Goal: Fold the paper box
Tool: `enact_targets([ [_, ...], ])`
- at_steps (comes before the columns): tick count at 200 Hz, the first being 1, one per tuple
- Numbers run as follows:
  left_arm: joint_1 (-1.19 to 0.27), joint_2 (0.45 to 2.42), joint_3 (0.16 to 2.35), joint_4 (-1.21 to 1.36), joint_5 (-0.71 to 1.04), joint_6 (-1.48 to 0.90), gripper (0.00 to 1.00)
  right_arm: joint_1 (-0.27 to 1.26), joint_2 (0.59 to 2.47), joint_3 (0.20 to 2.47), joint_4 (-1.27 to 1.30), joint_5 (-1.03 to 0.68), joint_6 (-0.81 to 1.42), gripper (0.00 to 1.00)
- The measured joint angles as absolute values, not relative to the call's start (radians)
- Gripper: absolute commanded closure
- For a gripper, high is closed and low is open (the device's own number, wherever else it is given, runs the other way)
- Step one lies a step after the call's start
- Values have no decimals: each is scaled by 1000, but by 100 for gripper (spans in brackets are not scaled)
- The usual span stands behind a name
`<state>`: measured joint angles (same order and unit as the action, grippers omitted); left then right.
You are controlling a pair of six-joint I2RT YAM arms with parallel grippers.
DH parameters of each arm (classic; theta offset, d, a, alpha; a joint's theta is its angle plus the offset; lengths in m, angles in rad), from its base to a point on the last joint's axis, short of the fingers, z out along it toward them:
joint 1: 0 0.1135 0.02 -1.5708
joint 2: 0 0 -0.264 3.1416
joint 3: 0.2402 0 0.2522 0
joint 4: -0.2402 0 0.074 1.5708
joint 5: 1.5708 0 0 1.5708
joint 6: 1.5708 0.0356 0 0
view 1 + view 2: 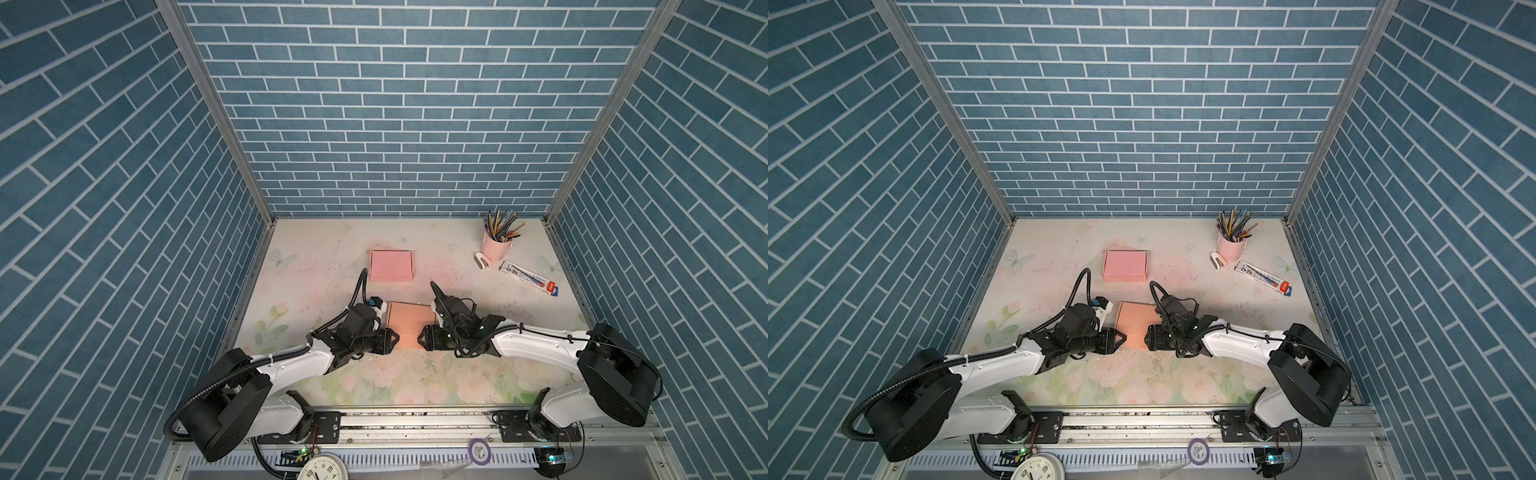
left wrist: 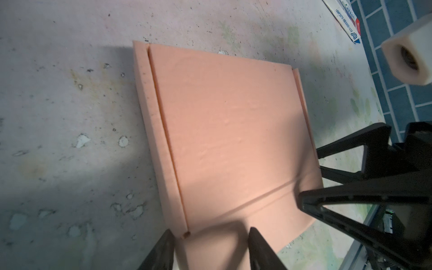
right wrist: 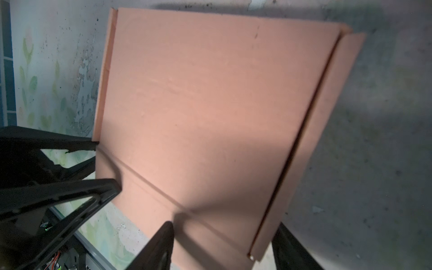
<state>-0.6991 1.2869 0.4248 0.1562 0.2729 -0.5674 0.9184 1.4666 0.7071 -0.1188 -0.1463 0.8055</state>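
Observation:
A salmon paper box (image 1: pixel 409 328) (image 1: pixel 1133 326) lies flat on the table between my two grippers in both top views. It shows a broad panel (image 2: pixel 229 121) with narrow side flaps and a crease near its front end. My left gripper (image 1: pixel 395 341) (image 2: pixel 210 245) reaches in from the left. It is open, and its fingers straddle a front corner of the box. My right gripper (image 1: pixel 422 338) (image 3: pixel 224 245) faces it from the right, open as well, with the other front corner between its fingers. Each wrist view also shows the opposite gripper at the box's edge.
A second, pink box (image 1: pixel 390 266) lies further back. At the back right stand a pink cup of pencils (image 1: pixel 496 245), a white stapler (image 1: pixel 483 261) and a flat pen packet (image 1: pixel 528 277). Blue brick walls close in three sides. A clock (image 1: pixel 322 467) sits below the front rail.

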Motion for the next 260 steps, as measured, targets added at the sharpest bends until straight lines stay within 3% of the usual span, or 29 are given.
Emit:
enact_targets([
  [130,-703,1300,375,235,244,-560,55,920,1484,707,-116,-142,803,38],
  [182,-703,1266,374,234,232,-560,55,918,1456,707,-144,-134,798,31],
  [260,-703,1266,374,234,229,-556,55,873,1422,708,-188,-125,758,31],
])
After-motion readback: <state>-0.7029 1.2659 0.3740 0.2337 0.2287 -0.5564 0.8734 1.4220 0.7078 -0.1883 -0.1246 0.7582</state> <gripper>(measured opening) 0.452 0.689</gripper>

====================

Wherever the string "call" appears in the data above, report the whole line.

- The measured joint angles as absolute values, not relative to the call's start (radians)
- Step one lies a step after the call's start

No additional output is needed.